0

I'm searching a way to check if an array contains all the elements of another array. This is the situation: I have two bytes arrays Bytes(): one contains the bytes of a file, and another contains the bytes to compare.

For example, if the file contains these bytes: 4D 5A 90 00 03 and the string to compare is 00 03, I want the function to return true. Else it will obviously return false. So, all bytes in the string to compare must be present in the file too.

I've already searched on the web for this. Tried the old good Contains() function, but for arrays it works only to compare a single byte. You know, one byte only is too little to identify a file!

If possible, I'd like to do this as fast as possible.

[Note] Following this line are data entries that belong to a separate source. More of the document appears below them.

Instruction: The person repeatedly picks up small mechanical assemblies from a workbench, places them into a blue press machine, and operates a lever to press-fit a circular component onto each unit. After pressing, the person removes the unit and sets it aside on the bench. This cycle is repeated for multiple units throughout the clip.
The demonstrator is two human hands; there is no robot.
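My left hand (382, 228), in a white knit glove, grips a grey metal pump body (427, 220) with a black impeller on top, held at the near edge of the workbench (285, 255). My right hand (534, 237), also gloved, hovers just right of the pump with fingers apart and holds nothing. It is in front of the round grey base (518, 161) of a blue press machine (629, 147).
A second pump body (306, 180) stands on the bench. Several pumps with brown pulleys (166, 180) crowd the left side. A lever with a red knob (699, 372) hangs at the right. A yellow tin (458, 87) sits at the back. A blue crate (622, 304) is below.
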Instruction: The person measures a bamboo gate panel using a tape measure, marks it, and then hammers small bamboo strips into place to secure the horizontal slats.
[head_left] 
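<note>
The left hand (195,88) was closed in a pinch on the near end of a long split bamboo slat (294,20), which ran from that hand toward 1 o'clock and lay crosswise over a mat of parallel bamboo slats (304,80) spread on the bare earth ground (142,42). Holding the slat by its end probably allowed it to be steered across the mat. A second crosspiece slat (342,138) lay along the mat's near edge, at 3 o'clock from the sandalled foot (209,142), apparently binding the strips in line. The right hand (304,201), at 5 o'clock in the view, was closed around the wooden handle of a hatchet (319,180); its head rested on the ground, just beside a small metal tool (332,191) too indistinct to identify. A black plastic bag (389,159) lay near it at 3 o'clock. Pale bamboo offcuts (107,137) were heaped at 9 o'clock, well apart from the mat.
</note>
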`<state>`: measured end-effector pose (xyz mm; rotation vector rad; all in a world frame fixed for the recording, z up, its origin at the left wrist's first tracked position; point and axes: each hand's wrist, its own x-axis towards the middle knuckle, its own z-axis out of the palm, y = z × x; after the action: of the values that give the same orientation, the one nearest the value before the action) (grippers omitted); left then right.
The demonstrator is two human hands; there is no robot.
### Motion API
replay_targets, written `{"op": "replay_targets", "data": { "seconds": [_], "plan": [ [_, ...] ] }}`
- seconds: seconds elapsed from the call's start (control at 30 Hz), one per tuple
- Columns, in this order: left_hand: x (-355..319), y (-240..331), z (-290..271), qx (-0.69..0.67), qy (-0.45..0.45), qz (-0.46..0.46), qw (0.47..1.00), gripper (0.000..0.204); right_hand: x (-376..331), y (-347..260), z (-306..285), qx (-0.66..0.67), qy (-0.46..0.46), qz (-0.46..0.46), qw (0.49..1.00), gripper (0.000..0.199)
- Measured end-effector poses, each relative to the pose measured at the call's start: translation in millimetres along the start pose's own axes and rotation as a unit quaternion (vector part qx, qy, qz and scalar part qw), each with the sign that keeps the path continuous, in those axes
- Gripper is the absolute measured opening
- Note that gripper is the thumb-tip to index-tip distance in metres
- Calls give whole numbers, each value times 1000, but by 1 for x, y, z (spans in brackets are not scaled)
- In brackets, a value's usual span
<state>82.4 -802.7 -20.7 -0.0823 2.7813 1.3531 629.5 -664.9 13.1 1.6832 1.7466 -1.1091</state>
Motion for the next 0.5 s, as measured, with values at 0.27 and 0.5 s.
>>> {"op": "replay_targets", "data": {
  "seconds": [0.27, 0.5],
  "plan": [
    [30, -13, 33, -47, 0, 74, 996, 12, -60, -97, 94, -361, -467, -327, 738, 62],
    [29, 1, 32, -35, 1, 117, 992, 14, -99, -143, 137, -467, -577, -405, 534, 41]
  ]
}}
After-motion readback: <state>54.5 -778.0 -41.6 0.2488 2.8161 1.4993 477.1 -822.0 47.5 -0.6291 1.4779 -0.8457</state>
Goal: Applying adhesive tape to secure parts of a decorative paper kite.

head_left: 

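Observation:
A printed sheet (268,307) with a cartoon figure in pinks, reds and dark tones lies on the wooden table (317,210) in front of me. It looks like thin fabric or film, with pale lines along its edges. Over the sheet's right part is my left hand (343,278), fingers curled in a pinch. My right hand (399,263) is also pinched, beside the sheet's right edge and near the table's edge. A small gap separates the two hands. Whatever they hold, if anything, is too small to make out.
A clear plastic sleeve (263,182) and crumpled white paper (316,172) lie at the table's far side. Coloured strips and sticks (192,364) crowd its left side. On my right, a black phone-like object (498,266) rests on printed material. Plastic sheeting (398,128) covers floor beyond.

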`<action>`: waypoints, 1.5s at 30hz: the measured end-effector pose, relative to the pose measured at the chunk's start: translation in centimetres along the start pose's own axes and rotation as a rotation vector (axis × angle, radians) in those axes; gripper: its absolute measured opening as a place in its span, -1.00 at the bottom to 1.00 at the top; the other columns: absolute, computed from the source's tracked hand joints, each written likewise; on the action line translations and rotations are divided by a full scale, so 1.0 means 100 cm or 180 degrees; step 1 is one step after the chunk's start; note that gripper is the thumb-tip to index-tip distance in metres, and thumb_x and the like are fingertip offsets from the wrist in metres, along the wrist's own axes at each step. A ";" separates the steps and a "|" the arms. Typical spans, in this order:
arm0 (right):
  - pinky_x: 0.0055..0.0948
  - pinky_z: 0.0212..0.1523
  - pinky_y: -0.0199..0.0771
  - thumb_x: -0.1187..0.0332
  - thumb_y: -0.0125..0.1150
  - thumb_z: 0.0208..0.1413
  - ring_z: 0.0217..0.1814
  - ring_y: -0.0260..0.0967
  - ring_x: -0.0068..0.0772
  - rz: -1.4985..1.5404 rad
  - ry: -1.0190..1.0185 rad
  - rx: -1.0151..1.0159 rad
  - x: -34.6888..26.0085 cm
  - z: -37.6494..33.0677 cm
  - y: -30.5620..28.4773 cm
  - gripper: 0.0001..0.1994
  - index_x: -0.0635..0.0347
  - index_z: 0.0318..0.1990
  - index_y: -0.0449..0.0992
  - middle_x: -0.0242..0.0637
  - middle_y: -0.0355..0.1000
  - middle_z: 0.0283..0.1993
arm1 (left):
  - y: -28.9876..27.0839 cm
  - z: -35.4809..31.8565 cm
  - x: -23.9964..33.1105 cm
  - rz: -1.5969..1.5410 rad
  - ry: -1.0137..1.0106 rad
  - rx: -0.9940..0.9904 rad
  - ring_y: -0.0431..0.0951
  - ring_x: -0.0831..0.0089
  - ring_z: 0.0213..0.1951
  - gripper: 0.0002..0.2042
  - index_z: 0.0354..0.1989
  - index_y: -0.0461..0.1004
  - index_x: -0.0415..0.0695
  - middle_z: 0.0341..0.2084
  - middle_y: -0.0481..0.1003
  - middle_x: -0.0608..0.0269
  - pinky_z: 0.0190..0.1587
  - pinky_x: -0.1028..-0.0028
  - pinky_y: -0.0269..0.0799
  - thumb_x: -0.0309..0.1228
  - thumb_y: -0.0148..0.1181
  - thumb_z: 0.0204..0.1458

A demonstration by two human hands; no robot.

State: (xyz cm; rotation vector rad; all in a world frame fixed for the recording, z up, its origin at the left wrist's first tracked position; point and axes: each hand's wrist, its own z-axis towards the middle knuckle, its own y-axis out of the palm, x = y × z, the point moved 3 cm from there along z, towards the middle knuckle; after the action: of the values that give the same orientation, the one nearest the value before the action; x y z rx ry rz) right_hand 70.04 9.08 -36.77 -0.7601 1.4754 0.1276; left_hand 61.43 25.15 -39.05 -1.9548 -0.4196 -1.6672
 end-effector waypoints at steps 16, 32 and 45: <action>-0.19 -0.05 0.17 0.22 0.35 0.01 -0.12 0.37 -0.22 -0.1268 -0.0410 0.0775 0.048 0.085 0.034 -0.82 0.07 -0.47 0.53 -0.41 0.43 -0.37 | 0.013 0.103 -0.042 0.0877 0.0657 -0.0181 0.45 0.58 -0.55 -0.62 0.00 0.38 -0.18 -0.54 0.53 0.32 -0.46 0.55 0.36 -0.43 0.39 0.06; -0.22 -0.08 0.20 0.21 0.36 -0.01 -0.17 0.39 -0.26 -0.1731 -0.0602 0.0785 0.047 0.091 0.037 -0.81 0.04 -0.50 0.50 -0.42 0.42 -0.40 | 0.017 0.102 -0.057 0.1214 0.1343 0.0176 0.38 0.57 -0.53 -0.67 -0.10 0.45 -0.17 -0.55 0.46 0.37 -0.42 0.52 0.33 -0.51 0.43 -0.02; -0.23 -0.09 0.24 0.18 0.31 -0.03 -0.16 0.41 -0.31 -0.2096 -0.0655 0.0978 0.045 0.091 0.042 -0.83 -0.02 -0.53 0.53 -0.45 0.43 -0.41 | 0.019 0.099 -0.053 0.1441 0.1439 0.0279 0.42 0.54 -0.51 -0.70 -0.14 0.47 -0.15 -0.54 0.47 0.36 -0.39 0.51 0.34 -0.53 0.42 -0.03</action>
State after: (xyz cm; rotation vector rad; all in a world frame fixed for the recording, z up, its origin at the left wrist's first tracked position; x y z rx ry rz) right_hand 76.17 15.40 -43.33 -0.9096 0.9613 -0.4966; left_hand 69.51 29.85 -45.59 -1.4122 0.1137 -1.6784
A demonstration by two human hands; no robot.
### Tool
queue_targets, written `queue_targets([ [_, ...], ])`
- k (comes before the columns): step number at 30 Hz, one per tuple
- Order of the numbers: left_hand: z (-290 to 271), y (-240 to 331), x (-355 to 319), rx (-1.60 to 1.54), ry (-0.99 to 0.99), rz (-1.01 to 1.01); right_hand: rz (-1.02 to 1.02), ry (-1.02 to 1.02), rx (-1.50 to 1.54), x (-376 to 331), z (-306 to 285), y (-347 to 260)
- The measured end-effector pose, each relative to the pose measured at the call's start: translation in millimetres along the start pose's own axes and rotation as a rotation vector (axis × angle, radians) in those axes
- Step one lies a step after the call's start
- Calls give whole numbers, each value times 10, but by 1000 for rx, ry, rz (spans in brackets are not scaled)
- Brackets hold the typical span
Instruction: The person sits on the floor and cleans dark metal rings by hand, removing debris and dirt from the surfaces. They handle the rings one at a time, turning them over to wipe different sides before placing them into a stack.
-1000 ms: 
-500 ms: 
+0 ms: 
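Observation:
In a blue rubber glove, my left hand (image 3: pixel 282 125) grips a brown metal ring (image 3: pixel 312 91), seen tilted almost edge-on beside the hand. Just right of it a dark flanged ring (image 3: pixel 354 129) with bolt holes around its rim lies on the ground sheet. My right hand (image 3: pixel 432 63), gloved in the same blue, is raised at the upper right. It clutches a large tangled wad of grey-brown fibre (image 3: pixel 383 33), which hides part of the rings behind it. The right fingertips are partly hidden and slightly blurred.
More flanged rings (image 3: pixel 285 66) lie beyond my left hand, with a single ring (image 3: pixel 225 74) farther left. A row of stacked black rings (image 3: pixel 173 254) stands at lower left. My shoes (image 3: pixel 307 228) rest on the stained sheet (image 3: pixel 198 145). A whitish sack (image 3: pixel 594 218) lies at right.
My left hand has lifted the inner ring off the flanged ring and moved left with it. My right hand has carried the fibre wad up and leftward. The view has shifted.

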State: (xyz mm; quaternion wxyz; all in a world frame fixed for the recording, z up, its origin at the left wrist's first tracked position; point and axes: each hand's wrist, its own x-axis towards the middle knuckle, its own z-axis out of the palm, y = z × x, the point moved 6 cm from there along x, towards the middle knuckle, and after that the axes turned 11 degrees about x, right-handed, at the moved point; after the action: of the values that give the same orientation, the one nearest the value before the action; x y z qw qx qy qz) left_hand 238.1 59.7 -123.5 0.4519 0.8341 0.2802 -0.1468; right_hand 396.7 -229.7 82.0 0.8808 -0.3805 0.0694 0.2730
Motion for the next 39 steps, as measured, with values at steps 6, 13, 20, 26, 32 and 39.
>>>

I'm working in VB.NET WinForms, VS 2013, .NET 4.5.1

Thanks in advance,

FWhite

EDIT:

Now I have a List(Of Bytes()) like this:

00 25 85 69
00 41 52
00 78 96 32

These are three Bytes() arrays. How do I check if my file bytes array contains all of these values (the file must contains 00 25 85 69, 00 41 52 and 00 78 96 32? I've tried with this code, but it doesn't work:

Dim BytesToCompare As List(Of Byte()) = StringToByteArray(S.Split(":")(3))
    For Each B As Byte() In BytesToCompare 
        If FileBytes.All(Function(c) B.Contains(c)) Then
            'Contains
            TempResults.Add("T")
        Else
            TempResults.Add("F")
        End If
    Next
If CountResults(TempResults) Then
    Return S
    Exit For
End If

The code in CountResults is this:

Public Function CountResults(Input As List(Of String)) As Boolean
    Dim TrueCount As Integer = 0
    Dim FalseCount As Integer = 0
    Dim TotalCount As Integer = Input.Count
    For Each S In Input
        If S = "T" Then
            TrueCount = TrueCount + 1
        ElseIf S = "F" Then
            FalseCount = FalseCount + 1
        End If
    Next
    If TrueCount = TotalCount Then
        Return True
    ElseIf FalseCount > TrueCount Then
        Return False
    End If
End Function

Tell me if you didn't understand and I'll try to better explain.

Thank you,

FWhite

2 Answers 2

1

I was thinking that maybe something other than the brute-force method would work and discovered the Boyer-Moore search algorithm. Shamelessly translating the C and Java code found at Boyer–Moore string search algorithm into VB.NET, I arrived at

Public Class BoyerMooreSearch

    ' from C and Java code at http://en.wikipedia.org/wiki/Boyer%E2%80%93Moore_string_search_algorithm

    Private Shared Function SuffixLength(needle As Byte(), p As Integer) As Integer
        Dim len As Integer = 0
        Dim j = needle.Length - 1
        Dim i = 0
        While i >= 0 AndAlso needle(i) = needle(j)
            i -= 1
            j -= 1
            len += 1
        End While

        Return len

    End Function

    Private Shared Function GetOffsetTable(needle As Byte()) As Integer()
        Dim table(needle.Length - 1) As Integer
        Dim lastPrefixPosition = needle.Length
        For i = needle.Length - 1 To 0 Step -1
            If Isprefix(needle, i + 1) Then
                lastPrefixPosition = i + 1
            End If
            table(needle.Length - 1 - i) = lastPrefixPosition - i + needle.Length - 1
        Next
        For i = 0 To needle.Length - 2
            Dim slen = SuffixLength(needle, i)
            table(slen) = needle.Length - 1 - i + slen
        Next

        Return table

    End Function

    Private Shared Function Isprefix(needle As Byte(), p As Integer) As Boolean
        Dim j = 0
        For i = p To needle.Length - 1
            If needle(i) <> needle(j) Then
                Return False
            End If
            j += 1
        Next

        Return True

    End Function

    Private Shared Function GetCharTable(needle As Byte()) As Integer()
        Const ALPHABET_SIZE As Integer = 256
        Dim table(ALPHABET_SIZE - 1) As Integer
        For i = 0 To table.Length - 1
            table(i) = needle.Length
        Next
        For i = 0 To needle.Length - 2
            table(needle(i)) = needle.Length - 1 - i
        Next

        Return table

    End Function

    Shared Function IndexOf(haystack As Byte(), needle As Byte()) As Integer
        If needle.Length = 0 Then
            Return 0
        End If

        Dim charTable = GetCharTable(needle)
        Dim offsetTable = GetOffsetTable(needle)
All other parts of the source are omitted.